Task brief — Set down the entries below exactly, leaving out all images.

Data records —

============================================================

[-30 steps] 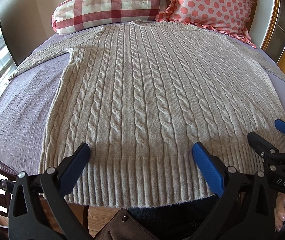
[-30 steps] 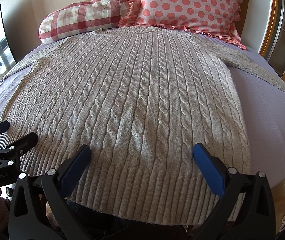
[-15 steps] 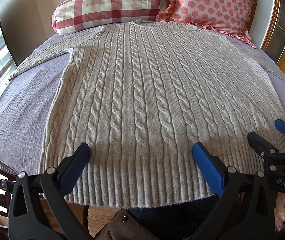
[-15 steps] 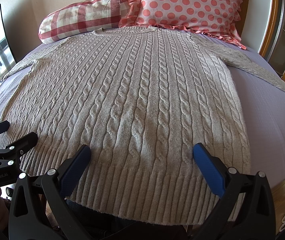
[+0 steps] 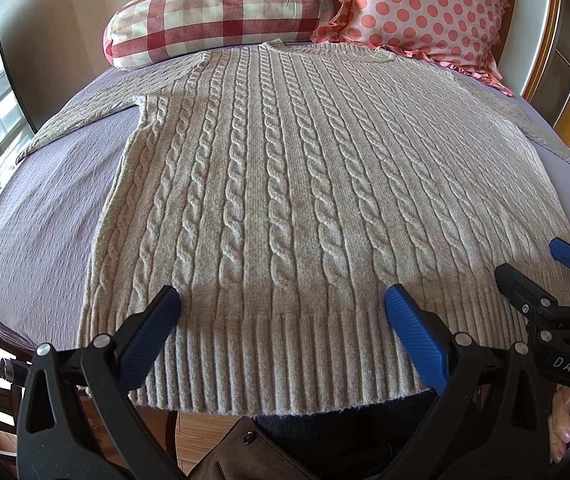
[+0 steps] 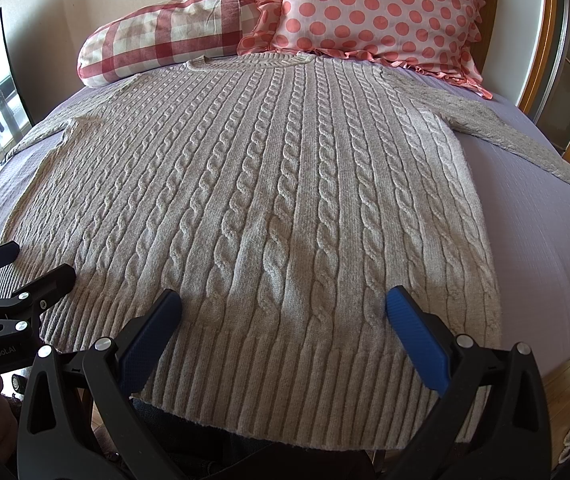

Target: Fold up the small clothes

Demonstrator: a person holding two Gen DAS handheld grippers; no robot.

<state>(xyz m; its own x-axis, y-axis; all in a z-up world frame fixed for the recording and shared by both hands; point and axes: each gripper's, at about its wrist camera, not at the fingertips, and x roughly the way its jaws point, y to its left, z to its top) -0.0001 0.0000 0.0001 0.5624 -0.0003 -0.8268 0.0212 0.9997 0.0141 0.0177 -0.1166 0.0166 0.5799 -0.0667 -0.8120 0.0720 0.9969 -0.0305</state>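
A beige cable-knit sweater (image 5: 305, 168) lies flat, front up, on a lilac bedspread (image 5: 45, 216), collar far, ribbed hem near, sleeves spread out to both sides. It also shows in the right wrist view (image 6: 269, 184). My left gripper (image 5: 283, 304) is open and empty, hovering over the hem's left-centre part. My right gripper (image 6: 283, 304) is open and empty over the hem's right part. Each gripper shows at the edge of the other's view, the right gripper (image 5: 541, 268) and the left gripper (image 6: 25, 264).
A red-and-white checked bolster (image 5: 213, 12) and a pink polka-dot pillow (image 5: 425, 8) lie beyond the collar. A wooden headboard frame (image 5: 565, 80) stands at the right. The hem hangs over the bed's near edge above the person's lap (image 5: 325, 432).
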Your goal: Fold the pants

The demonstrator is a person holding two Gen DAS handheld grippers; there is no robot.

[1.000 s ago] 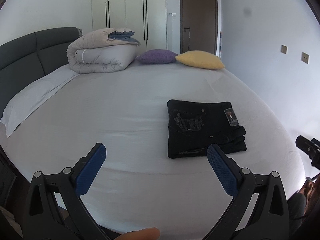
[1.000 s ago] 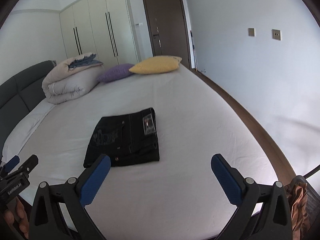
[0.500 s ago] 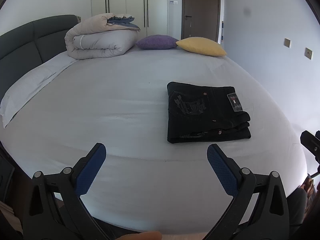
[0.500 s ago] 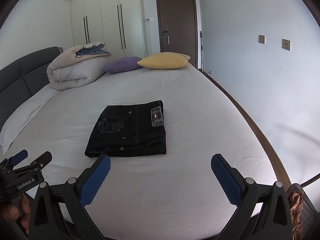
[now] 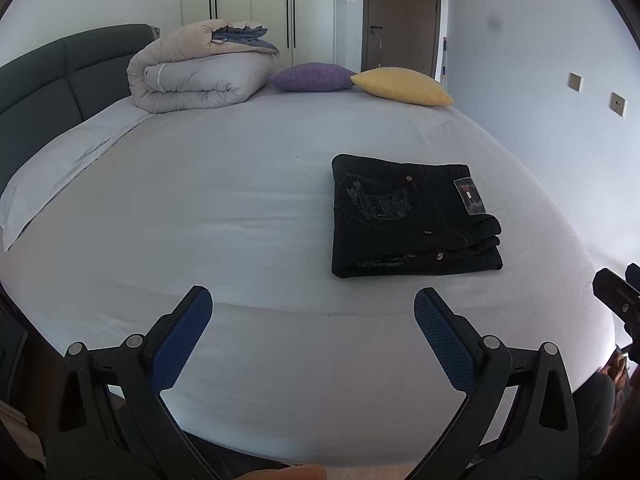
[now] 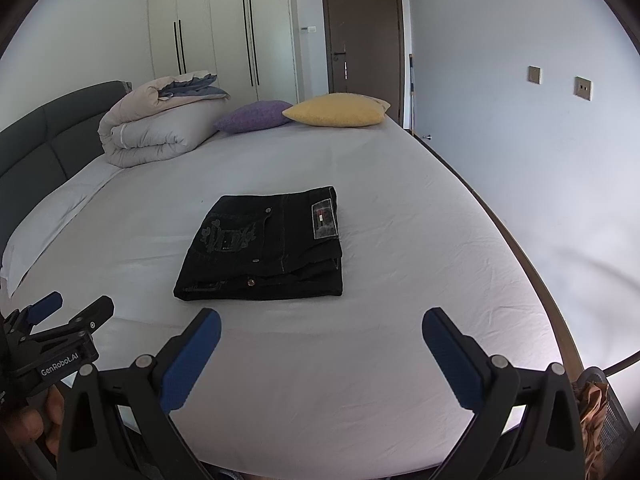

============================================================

Answer space —
[-30 steps] 
[-30 steps] 
[-15 steps] 
[-15 steps] 
[+0 steps] 
[+0 steps] 

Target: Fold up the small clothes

Demonstrator: a person holding two Gen DAS handheld grippers; no robot.

<state>(xyz m; its own x-axis, y-axis; all in a z-up world frame fixed for the recording and shared by both hands; point and axes: each gripper's, at about its wrist camera, not at the fingertips, and x roughly the way its jaws point, y to its left, z to its top) -0.0001 0.0000 0.0001 0.5624 -0.0003 -0.8268 0.0212 0.9997 0.0141 0.0177 -0.1166 0.0166 0.5799 -0.0667 -0.8120 0.0720 0.9969 -0.0305</state>
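A beige cable-knit sweater (image 5: 305, 168) lies flat, front up, on a lilac bedspread (image 5: 45, 216), collar far, ribbed hem near, sleeves spread out to both sides. It also shows in the right wrist view (image 6: 269, 184). My left gripper (image 5: 283, 304) is open and empty, hovering over the hem's left-centre part. My right gripper (image 6: 283, 304) is open and empty over the hem's right part. Each gripper shows at the edge of the other's view, the right gripper (image 5: 541, 268) and the left gripper (image 6: 25, 264).
A red-and-white checked bolster (image 5: 213, 12) and a pink polka-dot pillow (image 5: 425, 8) lie beyond the collar. A wooden headboard frame (image 5: 565, 80) stands at the right. The hem hangs over the bed's near edge above the person's lap (image 5: 325, 432).
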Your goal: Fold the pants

The demonstrator is a person holding two Gen DAS handheld grippers; there is no robot.

[1.000 s ago] 
[1.000 s ago] 
[0.500 s ago] 
[0.500 s ago] 
[now] 
[now] 

The output shown is complete.